▶ EXERCISE GOAL
Print the listing below only from the line that has "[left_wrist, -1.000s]" through the line that has "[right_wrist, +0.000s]", exactly, and drop any picture.

▶ DATA FOR REVIEW

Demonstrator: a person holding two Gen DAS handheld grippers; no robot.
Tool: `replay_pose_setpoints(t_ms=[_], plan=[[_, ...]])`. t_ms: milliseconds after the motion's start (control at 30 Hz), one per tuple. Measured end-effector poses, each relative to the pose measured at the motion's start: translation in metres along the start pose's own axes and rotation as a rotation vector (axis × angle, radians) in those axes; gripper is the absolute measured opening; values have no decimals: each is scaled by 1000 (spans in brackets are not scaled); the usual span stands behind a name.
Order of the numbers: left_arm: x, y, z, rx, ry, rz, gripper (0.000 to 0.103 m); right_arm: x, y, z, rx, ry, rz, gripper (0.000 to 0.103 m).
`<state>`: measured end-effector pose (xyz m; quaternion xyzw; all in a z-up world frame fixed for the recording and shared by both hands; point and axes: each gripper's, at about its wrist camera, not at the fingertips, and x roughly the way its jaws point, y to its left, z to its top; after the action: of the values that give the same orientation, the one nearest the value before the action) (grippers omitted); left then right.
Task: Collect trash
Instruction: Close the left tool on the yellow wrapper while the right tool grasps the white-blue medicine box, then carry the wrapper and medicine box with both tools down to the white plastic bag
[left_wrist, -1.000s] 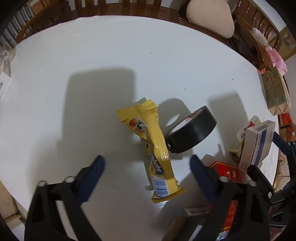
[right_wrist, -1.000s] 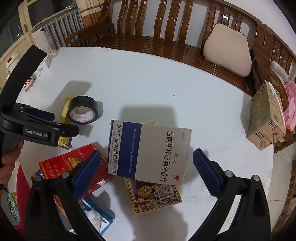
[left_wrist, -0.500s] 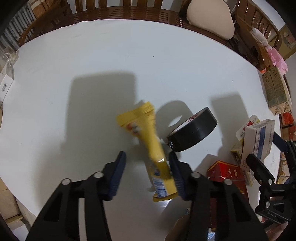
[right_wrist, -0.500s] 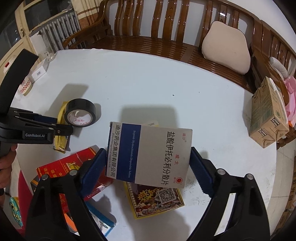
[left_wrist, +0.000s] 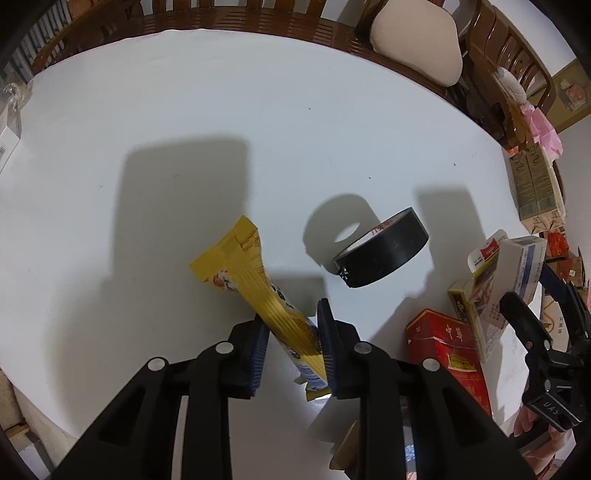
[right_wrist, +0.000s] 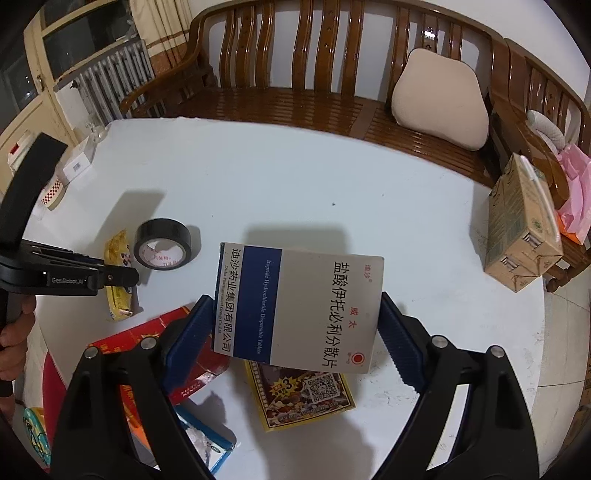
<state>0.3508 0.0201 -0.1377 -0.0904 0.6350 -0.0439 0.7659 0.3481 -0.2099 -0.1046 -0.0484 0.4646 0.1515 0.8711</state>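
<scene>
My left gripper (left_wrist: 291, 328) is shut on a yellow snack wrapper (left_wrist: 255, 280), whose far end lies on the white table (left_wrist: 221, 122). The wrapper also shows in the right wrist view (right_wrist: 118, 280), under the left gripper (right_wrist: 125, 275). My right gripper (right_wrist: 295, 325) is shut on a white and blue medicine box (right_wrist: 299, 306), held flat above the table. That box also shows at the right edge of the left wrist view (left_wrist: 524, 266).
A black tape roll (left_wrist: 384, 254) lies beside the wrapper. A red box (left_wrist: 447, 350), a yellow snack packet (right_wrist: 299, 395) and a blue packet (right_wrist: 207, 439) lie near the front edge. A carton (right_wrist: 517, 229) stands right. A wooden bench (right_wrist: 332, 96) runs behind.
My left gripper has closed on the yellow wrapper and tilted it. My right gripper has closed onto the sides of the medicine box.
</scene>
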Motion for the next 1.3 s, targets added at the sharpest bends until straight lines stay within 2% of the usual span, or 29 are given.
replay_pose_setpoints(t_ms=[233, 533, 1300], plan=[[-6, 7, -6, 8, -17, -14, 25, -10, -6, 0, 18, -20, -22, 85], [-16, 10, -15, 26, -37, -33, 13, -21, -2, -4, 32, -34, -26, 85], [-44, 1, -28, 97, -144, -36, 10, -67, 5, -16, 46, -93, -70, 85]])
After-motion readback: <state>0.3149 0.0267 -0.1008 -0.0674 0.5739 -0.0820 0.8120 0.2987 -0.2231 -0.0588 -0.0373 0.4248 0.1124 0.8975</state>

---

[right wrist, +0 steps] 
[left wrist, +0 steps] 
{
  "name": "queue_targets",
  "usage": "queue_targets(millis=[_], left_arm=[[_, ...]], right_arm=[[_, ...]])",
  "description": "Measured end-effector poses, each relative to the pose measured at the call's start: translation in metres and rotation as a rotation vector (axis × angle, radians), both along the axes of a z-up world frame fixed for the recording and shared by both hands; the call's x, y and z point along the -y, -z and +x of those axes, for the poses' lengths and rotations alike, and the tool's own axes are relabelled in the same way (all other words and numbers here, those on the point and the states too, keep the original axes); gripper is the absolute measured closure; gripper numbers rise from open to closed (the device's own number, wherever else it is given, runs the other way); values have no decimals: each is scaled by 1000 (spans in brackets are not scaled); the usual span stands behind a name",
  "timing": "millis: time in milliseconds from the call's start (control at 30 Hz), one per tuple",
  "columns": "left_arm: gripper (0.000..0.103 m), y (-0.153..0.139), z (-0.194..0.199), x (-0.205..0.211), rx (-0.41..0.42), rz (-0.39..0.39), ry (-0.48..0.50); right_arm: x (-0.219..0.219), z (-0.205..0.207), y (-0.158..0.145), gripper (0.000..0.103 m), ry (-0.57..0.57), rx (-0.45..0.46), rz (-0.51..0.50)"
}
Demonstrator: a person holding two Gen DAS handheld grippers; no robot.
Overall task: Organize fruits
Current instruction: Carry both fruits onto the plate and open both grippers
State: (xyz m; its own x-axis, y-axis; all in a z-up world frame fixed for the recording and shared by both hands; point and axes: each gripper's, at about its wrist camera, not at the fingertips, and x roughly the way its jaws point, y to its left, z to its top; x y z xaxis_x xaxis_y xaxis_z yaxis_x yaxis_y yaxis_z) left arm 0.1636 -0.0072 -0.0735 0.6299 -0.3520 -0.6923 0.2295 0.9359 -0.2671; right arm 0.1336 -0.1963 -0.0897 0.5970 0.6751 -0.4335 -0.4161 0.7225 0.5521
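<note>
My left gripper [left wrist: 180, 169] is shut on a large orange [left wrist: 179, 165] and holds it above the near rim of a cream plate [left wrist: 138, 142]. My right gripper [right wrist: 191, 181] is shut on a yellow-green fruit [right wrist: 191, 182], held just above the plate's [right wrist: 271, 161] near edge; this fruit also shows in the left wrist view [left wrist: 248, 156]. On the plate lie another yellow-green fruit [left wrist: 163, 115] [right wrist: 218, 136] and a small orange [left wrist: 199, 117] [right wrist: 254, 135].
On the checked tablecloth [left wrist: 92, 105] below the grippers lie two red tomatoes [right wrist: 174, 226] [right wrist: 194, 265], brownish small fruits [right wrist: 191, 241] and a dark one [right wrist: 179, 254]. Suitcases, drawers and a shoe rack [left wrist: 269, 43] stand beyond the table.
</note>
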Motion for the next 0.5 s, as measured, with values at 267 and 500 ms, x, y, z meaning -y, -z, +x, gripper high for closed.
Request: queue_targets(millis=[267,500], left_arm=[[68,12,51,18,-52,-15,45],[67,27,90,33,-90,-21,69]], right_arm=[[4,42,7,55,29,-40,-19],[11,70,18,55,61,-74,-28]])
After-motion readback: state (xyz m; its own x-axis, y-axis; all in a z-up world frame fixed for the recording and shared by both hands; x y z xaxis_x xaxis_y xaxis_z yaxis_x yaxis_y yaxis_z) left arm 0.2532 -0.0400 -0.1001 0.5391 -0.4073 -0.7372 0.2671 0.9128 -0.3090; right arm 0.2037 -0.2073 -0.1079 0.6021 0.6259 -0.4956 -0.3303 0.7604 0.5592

▶ WRITTEN RESPONSE
[left_wrist, -1.000s] 
[right_wrist, -1.000s] 
[left_wrist, -0.500s] 
[right_wrist, -0.500s] 
[left_wrist, +0.000s] 
[right_wrist, +0.000s] 

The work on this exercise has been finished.